--- What you have to do ---
Every line containing "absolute" should be identified and copied from the data below.

--- Data segment ---

□ □ □ □

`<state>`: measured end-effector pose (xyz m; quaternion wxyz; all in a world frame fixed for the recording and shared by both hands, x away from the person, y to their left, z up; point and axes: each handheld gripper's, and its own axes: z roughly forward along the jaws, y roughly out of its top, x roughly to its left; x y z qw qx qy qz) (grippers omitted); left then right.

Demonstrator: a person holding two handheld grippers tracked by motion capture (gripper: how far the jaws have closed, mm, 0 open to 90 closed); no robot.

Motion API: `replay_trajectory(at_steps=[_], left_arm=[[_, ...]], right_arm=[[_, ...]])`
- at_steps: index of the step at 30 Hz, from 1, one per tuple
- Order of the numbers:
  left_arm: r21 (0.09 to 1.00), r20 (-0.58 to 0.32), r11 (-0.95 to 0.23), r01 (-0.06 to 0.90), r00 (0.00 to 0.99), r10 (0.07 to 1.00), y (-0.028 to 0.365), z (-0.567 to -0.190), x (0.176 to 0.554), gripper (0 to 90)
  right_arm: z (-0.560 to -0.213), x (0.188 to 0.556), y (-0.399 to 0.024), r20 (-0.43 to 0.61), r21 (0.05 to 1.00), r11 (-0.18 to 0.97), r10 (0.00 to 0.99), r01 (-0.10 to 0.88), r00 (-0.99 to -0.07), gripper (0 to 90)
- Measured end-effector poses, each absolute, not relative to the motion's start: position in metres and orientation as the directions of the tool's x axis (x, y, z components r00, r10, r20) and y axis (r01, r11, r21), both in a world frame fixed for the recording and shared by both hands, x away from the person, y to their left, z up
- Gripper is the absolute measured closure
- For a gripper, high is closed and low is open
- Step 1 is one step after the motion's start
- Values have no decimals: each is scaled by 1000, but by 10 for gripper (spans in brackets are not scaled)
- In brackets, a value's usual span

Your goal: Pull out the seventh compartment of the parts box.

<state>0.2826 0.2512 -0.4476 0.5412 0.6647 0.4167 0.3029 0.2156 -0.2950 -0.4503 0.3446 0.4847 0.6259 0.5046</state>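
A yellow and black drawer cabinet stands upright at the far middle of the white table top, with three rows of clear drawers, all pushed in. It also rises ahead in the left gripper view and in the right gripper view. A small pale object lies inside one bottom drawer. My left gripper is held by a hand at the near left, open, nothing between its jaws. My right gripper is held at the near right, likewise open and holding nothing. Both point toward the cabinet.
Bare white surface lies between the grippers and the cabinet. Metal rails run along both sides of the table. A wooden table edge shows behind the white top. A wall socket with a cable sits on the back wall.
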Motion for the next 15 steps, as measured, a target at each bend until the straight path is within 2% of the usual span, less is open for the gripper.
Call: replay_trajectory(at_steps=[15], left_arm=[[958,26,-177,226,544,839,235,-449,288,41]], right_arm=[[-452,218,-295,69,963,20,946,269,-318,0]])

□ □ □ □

--- Result of this task ---
- Measured end-effector poses, each absolute, not relative to the motion's start: position in metres and orientation as the directions of the tool's x axis (x, y, z components r00, r10, r20) and y axis (r01, r11, r21), both in a world frame fixed for the recording and shared by both hands, x away from the person, y to their left, z up
- Gripper is the absolute measured closure

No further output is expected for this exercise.